The Q's been dreading this post for some reason. So maybe I should resist? Sometimes the more you learn the more you wish you could unlearn, because your idyllic little home enclave ecosystem seems so wonderfully organic and natural, and who wants to see the swamp on which paradise was built? The dynamics of a New York City neighborhood are complex and vital, and while we can all profess to an underlying compact to get along with one another, the reality is always a bit more, er, fluid. No single question so defies logic, and stirs deep fear and pride, than the question of whose neighborhood it is. Anyway. So I keep asking it, hoping I'll come to some sort of conclusion in the asking.

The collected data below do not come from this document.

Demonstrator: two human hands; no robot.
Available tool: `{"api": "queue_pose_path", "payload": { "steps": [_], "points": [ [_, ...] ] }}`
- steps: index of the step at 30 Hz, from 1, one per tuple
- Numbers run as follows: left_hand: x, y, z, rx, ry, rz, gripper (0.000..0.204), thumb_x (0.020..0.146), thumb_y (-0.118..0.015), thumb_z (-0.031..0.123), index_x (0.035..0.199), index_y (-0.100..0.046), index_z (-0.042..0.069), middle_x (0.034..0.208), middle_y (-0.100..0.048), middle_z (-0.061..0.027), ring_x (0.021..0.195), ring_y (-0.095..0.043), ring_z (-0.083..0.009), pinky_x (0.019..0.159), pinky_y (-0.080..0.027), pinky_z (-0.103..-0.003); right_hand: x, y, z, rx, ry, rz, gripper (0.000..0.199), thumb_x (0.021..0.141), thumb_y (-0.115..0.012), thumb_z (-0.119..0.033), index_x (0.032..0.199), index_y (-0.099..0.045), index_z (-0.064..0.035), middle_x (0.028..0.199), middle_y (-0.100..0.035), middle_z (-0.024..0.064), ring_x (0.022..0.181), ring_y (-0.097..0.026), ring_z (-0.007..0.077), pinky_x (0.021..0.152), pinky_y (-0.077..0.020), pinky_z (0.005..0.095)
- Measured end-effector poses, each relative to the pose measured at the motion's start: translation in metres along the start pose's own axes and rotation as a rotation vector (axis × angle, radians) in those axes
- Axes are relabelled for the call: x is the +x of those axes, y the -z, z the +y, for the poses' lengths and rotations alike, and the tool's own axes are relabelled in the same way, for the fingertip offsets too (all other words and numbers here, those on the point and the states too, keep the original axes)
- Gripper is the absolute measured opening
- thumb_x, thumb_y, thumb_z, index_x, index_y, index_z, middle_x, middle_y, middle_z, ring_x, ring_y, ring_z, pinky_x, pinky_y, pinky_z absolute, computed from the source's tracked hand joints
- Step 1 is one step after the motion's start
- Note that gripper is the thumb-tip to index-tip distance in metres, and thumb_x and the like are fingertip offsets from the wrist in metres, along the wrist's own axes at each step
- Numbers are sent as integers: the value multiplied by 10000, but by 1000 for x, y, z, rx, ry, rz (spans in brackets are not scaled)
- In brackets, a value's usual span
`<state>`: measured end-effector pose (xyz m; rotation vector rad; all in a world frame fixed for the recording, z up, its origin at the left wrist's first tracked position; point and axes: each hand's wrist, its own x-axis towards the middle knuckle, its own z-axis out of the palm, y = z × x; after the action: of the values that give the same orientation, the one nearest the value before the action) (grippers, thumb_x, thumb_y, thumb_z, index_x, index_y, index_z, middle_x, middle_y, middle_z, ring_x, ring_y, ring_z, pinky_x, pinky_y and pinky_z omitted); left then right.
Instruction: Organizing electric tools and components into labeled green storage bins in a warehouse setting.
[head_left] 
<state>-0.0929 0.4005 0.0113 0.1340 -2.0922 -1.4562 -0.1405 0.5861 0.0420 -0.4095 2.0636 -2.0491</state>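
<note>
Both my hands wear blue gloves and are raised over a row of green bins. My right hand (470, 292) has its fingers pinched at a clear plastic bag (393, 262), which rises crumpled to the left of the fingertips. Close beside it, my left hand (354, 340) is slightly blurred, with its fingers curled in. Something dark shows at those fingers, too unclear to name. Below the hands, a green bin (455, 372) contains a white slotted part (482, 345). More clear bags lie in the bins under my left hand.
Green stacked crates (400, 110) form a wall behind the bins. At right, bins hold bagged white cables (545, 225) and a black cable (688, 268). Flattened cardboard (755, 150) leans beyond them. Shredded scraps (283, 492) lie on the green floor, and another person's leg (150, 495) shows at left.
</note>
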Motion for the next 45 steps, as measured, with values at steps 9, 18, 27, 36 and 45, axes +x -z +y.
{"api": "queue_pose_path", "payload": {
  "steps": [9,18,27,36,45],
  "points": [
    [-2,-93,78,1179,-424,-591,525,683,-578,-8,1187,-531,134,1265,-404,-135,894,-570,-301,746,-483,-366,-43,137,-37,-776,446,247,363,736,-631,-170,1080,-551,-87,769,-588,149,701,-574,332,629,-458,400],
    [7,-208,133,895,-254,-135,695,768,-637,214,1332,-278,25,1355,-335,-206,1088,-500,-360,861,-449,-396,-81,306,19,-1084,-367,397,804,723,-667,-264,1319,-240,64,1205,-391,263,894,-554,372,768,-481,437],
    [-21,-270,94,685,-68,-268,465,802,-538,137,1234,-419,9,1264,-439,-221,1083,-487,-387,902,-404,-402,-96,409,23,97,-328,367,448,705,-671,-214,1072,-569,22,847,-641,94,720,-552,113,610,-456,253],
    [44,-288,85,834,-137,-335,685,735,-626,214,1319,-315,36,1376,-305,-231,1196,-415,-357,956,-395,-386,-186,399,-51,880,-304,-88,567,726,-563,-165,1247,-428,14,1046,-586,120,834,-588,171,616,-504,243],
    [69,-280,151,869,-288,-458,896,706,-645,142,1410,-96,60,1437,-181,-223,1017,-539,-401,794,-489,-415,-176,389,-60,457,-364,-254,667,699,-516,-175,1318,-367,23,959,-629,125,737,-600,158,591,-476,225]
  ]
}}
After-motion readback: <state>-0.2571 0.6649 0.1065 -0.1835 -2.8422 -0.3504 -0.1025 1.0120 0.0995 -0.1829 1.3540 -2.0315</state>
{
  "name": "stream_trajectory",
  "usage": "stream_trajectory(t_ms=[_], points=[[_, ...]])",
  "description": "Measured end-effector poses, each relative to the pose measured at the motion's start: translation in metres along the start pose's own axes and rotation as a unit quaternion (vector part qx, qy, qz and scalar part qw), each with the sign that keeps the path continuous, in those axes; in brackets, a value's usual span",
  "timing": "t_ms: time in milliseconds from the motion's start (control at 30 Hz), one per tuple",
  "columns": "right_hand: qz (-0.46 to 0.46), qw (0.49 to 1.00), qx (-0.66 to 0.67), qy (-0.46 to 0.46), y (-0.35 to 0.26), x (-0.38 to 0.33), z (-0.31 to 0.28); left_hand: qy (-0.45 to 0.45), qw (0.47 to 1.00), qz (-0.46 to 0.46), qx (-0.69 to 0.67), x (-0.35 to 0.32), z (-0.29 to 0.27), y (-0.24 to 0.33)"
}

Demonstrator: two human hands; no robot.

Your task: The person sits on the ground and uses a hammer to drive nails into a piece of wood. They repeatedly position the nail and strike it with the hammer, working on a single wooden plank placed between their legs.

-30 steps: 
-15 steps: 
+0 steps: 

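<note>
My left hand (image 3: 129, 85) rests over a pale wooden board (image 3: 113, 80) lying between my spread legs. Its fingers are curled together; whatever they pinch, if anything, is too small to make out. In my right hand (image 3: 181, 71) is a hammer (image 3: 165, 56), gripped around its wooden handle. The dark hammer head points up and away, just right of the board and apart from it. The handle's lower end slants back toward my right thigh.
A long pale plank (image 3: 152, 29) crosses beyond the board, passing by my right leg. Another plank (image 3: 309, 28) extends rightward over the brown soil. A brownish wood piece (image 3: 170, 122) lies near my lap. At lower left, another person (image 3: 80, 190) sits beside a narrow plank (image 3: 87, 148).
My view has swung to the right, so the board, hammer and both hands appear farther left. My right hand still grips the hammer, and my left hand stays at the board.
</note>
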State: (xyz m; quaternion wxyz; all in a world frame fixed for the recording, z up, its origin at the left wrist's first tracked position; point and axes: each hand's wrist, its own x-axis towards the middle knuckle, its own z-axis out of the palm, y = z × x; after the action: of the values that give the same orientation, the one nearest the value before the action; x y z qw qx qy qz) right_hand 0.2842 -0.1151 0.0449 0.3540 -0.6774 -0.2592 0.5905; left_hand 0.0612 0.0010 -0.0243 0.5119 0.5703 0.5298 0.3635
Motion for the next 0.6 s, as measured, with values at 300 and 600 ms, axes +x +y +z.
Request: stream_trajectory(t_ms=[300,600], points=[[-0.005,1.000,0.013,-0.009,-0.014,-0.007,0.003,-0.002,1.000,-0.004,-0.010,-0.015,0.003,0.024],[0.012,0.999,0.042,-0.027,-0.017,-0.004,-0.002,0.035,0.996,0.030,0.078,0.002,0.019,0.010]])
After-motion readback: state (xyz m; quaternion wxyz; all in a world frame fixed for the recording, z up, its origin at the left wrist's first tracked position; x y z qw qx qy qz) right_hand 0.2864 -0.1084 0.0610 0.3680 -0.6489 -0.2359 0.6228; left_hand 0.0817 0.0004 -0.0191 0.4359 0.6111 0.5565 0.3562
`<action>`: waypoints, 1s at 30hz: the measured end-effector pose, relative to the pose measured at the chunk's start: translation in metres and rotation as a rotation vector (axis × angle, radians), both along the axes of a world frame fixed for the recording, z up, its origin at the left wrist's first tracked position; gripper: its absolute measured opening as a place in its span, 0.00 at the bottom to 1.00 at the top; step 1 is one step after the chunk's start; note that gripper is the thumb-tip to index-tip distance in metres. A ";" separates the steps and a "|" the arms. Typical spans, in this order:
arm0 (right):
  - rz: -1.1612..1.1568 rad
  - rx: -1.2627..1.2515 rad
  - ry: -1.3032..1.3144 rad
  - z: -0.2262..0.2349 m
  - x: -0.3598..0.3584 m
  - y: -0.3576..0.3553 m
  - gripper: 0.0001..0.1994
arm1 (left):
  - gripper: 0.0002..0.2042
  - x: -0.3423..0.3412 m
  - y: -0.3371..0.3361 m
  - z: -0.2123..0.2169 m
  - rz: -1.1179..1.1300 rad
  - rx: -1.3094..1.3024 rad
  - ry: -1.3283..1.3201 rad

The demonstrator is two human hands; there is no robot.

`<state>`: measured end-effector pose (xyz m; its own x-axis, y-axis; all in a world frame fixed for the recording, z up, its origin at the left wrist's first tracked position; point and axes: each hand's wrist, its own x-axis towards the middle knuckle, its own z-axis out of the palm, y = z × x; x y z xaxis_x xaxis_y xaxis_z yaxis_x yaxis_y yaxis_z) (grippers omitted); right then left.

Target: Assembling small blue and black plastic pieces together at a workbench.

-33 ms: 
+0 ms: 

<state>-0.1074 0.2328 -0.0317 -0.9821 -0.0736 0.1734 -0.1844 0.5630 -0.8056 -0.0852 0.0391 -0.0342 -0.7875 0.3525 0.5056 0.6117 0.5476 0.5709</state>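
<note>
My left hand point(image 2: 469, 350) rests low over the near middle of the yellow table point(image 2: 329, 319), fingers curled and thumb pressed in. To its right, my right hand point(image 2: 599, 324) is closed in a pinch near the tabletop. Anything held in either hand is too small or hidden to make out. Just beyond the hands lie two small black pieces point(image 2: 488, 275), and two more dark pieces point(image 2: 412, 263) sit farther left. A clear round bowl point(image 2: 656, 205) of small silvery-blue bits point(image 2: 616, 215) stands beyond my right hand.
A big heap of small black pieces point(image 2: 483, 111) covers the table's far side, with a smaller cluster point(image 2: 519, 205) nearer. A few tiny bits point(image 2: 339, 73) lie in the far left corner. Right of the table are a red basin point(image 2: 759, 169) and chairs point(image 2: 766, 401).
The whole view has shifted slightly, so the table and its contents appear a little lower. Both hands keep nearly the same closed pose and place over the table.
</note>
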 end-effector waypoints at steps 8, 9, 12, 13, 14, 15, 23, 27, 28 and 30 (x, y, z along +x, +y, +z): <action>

For better or worse, we've become a society of demographics, and even those labels don't do justice to the reality on the ground. Where once it was enough to say black or white, rich or poor, Yankee or Southern, blue or white collar, the shades between have become infinitely more nuanced. Each time the pundits trot out the charts and graphs at election time, they seem surprised that various groups aren't acting according to type. Sure, black folk voted overwhelmingly for Obama. That was historic. But where the experts tell you that, say, white men voted for Mitt, that was true only by a few percentage points. Millions upon millions of white men voted for Obama - twice. Democratic women prefer Hilary, except when they don't, which was almost half the time in primary battles. Blue collars prefer Democrats? No, but plenty do. Even unions aren't unified. Hispanics? Forget convention, even the "dependable" Cubans. Mixed race - which side prevails? How about Jews? I mean how dumb a thing is it to lump Jews together politically or even socially? Have you seem how many ways there are to be Jewish? Lately? Oy.
Poor Muslims, middle class Catholics, rich Blacks, educated underpaid children of mixed marriages, depressive wealthy agnostics, gay business owners, short hirsute unemployed PhD children of second generation Irish immigrants, etc. Surely they vote...um...sometimes...and as a block, no? Nate Silver, the incredibly accurate common sense statistician, eschewed most of that nonsense for simple analysis of what various district and state polls parlayed and ignored "conventional wisdom," because by the time you've got CW worked out, it's four years later and the sociological train has left that particular station. Ten years ago who would have predicted how many states have gone giddy for gay marriage? And how the "tea party" would've redefined political paralysis? There are no blue or red states; just various shades of purple. And lots of pissed off people living in them.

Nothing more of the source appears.